* WORK TASK *
For the entries below, copy exactly the line that contains "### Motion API" through the line that contains "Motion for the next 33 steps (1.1", both ends included, and exclude all pictures.
=== Begin Enclosure ===
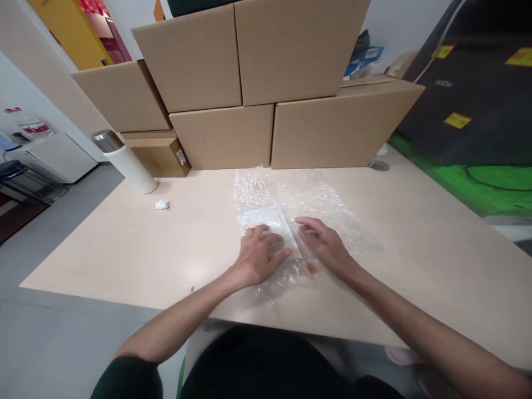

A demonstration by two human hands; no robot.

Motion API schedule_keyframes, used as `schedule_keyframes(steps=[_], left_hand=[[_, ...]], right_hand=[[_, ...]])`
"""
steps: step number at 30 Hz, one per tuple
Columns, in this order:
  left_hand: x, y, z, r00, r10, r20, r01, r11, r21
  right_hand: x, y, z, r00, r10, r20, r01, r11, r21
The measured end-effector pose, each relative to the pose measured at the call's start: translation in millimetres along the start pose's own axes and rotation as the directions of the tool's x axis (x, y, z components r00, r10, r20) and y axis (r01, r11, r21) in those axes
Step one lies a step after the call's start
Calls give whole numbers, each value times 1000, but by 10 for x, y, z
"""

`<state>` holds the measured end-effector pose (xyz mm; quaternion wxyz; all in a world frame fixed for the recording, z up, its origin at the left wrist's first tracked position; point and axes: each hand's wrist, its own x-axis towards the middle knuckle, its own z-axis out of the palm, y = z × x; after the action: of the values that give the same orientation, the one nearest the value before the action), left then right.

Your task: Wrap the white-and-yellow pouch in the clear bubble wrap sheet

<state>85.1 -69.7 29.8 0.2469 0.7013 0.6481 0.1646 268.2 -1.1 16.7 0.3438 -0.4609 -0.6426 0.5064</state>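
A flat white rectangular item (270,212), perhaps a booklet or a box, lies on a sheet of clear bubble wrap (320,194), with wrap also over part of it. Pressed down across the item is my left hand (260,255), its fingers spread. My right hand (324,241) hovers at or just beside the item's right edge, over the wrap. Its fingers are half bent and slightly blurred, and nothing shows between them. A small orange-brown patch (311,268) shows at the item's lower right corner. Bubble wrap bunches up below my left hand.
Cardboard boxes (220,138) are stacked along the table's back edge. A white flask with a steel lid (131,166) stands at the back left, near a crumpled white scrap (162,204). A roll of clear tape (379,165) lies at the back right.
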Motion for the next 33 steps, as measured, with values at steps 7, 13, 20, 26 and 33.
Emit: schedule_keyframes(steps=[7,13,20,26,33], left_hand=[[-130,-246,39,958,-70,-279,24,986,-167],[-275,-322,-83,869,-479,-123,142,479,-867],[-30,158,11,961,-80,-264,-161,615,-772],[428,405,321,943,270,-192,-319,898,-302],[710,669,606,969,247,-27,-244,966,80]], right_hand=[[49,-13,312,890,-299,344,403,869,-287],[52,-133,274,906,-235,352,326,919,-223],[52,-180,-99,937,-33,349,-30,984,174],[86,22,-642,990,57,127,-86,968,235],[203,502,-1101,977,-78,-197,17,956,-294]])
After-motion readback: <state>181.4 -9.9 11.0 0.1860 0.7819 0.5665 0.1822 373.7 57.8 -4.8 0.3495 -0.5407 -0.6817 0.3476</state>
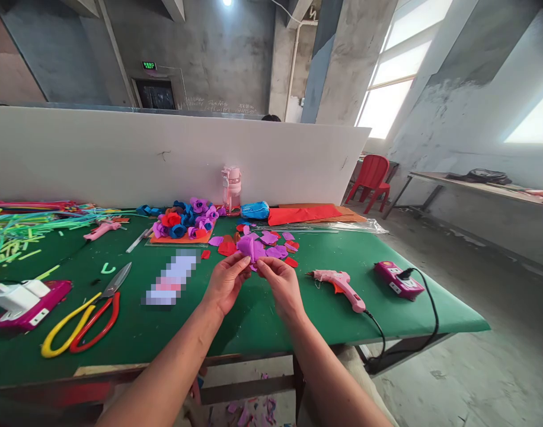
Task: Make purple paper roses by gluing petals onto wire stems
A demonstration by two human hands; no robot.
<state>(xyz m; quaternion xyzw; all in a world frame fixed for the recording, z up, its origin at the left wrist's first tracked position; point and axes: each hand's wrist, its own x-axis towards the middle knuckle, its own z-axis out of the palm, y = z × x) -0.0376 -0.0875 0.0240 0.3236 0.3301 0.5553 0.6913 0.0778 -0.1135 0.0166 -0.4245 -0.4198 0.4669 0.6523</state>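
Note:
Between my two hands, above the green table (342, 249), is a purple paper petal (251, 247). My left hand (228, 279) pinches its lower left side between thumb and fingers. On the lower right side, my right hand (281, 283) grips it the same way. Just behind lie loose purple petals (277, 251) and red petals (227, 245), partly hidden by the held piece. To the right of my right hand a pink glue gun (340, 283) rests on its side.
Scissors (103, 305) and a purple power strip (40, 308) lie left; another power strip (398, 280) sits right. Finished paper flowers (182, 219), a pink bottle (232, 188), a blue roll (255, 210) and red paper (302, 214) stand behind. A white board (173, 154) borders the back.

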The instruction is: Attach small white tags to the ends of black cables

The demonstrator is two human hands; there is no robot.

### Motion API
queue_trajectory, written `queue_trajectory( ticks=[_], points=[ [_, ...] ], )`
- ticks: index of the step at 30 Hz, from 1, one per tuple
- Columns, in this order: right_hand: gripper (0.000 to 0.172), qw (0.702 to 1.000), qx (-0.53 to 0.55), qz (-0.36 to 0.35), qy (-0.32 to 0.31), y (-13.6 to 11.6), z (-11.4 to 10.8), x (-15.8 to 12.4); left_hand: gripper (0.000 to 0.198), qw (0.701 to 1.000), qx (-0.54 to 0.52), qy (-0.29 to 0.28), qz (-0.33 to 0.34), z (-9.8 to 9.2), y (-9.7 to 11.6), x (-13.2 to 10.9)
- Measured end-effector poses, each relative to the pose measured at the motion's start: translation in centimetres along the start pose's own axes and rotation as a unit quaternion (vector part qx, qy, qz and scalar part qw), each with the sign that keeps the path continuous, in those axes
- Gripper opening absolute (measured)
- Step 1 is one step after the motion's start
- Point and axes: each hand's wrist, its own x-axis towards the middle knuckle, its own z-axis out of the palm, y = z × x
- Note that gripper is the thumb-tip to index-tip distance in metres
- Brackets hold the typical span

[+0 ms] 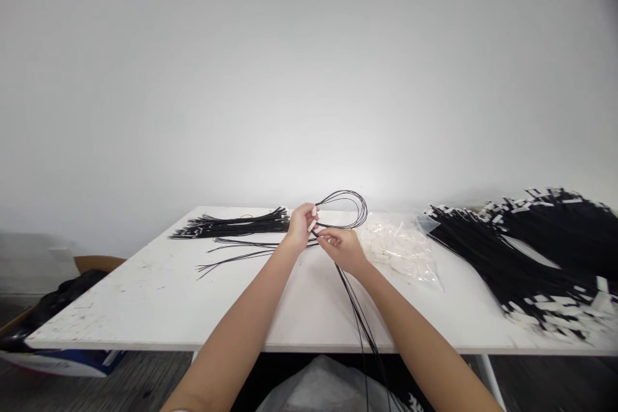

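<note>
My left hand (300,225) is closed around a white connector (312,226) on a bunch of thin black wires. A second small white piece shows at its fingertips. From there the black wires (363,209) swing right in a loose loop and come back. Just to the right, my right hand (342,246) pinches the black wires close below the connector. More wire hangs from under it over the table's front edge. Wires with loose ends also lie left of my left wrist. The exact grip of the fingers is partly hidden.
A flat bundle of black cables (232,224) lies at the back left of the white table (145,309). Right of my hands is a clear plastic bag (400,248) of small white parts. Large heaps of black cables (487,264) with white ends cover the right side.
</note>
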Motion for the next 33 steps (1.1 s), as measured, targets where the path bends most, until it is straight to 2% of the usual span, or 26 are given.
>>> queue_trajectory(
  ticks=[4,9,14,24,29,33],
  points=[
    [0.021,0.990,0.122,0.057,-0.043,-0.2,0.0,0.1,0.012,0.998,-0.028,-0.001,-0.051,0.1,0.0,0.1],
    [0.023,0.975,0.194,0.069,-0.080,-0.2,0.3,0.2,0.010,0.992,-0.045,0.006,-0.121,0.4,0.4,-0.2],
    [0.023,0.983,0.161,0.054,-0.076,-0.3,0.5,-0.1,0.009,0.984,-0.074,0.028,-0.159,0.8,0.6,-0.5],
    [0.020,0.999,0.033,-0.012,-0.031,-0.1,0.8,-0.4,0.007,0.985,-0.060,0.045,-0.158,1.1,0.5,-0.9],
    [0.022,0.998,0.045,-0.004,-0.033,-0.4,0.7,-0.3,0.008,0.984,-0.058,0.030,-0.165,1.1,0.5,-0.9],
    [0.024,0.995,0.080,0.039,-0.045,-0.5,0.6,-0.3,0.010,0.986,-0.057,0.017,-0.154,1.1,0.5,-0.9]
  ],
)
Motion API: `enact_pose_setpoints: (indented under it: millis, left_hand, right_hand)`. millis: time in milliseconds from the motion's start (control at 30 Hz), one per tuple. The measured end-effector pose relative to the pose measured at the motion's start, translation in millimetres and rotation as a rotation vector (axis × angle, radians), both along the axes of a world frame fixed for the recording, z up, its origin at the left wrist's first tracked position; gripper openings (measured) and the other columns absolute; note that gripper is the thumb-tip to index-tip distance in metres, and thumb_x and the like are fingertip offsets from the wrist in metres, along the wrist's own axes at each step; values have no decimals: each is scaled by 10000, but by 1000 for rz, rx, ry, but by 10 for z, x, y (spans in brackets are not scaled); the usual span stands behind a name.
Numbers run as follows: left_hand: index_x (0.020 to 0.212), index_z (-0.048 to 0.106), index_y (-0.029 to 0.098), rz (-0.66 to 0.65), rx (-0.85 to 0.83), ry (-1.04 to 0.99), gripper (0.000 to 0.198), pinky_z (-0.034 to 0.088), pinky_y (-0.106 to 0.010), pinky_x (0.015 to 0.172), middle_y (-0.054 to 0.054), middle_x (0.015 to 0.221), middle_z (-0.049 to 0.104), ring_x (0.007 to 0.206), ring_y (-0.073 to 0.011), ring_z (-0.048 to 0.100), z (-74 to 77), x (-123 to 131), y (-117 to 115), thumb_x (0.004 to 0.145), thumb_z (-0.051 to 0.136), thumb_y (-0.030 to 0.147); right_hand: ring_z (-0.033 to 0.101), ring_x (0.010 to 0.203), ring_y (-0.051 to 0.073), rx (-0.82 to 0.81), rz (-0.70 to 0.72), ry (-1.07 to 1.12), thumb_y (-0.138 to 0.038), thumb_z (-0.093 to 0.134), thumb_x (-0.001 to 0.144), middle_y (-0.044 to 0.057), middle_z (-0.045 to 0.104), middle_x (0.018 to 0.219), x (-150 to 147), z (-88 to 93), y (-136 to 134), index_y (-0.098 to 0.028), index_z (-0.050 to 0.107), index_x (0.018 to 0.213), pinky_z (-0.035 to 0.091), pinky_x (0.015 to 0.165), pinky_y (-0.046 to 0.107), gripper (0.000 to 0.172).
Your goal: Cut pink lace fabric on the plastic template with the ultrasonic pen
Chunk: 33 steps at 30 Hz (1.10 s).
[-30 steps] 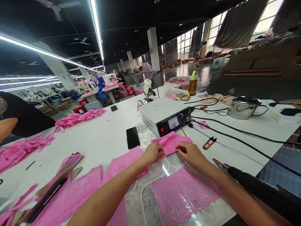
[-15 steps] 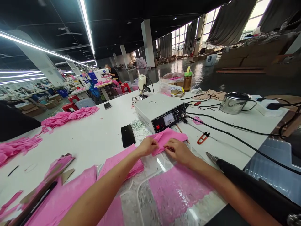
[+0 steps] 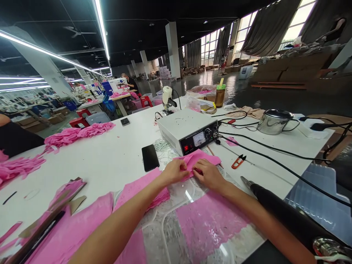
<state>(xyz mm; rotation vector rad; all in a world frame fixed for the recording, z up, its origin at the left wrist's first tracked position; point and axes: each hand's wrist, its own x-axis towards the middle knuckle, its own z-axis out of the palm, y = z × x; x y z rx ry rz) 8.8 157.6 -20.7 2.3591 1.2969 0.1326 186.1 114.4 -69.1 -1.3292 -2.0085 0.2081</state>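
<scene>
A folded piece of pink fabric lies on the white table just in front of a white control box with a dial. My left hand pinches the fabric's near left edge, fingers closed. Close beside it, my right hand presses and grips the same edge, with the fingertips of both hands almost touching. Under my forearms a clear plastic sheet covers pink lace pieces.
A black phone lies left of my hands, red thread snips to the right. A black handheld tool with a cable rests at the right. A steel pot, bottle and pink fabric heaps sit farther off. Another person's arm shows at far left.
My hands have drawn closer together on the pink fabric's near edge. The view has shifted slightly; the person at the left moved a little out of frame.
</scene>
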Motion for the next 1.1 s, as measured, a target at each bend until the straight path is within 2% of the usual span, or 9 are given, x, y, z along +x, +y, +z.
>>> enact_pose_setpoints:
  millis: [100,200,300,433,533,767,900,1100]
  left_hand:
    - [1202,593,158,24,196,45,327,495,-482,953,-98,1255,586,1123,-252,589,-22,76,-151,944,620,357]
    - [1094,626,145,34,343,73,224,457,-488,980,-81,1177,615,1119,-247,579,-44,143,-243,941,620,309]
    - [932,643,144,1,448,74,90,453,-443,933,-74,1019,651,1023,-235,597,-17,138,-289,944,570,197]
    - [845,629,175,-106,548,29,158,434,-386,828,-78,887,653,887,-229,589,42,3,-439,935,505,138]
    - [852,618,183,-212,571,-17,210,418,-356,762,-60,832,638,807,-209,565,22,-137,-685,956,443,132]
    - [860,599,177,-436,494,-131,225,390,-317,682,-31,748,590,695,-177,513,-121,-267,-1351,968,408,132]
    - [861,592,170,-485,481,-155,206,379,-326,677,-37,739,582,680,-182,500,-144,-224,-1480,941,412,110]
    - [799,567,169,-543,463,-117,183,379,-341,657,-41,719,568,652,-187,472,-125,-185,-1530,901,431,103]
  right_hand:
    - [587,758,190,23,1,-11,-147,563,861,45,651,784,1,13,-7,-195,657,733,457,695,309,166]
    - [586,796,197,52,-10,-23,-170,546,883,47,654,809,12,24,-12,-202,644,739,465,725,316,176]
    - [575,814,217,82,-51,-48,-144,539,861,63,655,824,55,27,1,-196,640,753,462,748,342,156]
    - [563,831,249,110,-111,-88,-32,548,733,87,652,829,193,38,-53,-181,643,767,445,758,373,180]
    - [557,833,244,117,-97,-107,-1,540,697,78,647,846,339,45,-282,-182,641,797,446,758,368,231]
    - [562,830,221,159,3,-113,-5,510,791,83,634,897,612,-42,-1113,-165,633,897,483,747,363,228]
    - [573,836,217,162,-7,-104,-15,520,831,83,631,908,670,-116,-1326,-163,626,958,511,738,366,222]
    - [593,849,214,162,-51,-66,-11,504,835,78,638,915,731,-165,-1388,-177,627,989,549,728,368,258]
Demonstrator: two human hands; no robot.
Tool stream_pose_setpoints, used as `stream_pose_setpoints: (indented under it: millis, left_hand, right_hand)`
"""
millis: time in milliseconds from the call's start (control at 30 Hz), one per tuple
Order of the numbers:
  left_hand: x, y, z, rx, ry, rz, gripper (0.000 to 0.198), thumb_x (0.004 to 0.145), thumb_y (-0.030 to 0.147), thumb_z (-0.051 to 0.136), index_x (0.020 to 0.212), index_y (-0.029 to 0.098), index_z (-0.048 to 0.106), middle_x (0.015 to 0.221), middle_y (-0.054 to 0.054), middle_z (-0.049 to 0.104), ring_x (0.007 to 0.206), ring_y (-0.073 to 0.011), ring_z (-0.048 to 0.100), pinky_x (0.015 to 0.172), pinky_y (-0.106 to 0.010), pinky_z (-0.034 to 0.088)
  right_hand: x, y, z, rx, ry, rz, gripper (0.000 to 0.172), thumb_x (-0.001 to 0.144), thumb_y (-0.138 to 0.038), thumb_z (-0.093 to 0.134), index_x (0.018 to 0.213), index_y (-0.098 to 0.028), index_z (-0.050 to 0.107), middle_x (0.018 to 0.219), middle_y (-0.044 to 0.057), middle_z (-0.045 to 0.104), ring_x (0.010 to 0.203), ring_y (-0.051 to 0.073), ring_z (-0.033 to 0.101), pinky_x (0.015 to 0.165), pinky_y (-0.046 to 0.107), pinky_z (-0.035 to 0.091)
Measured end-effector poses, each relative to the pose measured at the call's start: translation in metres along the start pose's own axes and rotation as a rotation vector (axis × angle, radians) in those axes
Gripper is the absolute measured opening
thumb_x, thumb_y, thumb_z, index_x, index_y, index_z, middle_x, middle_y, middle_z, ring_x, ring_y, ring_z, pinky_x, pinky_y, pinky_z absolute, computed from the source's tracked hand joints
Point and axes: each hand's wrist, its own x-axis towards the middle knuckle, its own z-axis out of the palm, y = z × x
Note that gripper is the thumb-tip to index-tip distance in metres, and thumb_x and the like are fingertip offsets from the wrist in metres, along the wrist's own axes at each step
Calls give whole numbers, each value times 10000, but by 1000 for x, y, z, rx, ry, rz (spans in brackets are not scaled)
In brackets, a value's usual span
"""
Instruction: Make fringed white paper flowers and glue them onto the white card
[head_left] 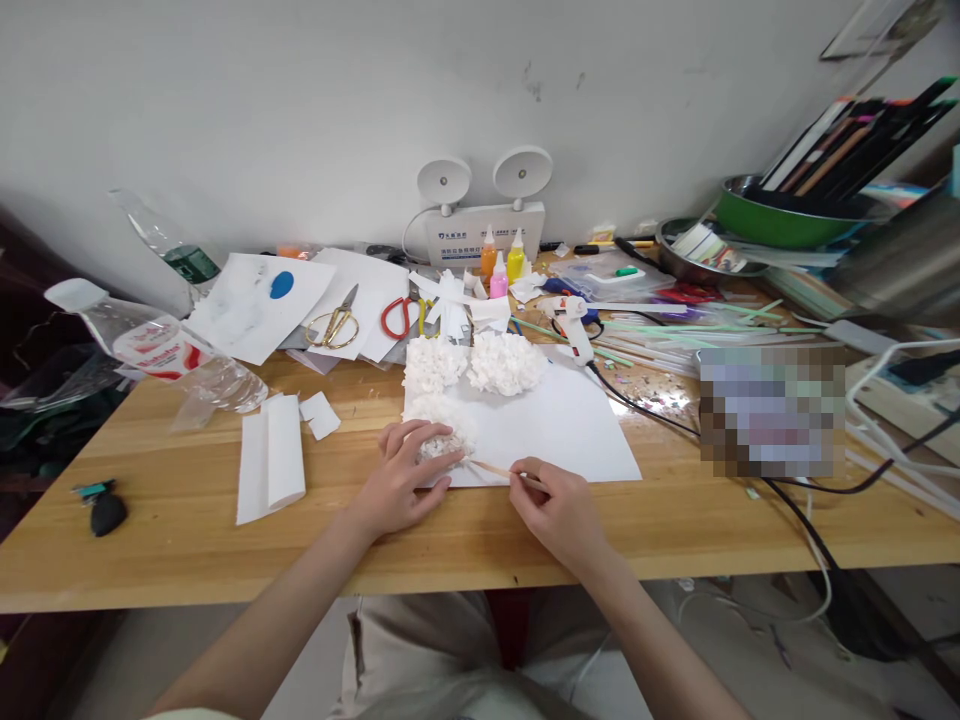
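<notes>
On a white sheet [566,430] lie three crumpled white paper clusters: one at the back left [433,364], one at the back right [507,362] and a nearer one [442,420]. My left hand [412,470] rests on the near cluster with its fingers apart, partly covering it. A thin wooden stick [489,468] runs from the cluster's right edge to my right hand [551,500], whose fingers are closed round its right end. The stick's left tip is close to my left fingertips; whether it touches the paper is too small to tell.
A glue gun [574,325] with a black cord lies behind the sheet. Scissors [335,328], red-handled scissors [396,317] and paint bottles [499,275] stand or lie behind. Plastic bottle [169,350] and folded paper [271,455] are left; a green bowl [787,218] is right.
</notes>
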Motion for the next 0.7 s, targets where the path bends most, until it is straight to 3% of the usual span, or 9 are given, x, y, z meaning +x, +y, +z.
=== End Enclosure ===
* PROBLEM SOLUTION *
### Motion API
queue_trajectory, written `queue_trajectory( ticks=[_], points=[ [_, ...] ], )`
- ticks: index of the step at 30 Hz, from 1, one per tuple
- Columns, in this order: right_hand: gripper (0.000 to 0.172), qw (0.702 to 1.000), qx (-0.53 to 0.55), qz (-0.36 to 0.35), qy (-0.32 to 0.31), y (-13.6 to 11.6), z (-11.4 to 10.8), x (-15.8 to 12.4); left_hand: gripper (0.000 to 0.198), qw (0.701 to 1.000), qx (-0.54 to 0.52), qy (-0.29 to 0.28), qz (-0.33 to 0.34), z (-9.8 to 9.2), y (-9.7 to 11.6), x (-13.2 to 10.9)
- Measured end-effector poses, each relative to the pose measured at the motion's start: translation in centimetres along the start pose's own axes and rotation as a unit quaternion (vector part qx, qy, qz and scalar part qw), each with the sign that keeps the path continuous, in those axes
- Gripper opening absolute (measured)
- Step 1 is one step after the motion's start
- Point and axes: each hand's wrist, its own x-axis towards the middle knuckle, its own z-axis out of the palm, y = z × x
- Note that gripper is the thumb-tip to index-tip distance in metres
- Brackets hold the typical span

[+0 ms] 

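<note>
My left hand (300,225) is closed around a white connector (312,226) on a bunch of thin black wires. A second small white piece shows at its fingertips. From there the black wires (363,209) swing right in a loose loop and come back. Just to the right, my right hand (342,246) pinches the black wires close below the connector. More wire hangs from under it over the table's front edge. Wires with loose ends also lie left of my left wrist. The exact grip of the fingers is partly hidden.
A flat bundle of black cables (232,224) lies at the back left of the white table (145,309). Right of my hands is a clear plastic bag (400,248) of small white parts. Large heaps of black cables (487,264) with white ends cover the right side.
</note>
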Motion for the next 33 steps (1.1 s), as measured, targets where the path bends most, until it is straight to 2% of the usual span, or 26 are given.

No additional output is required.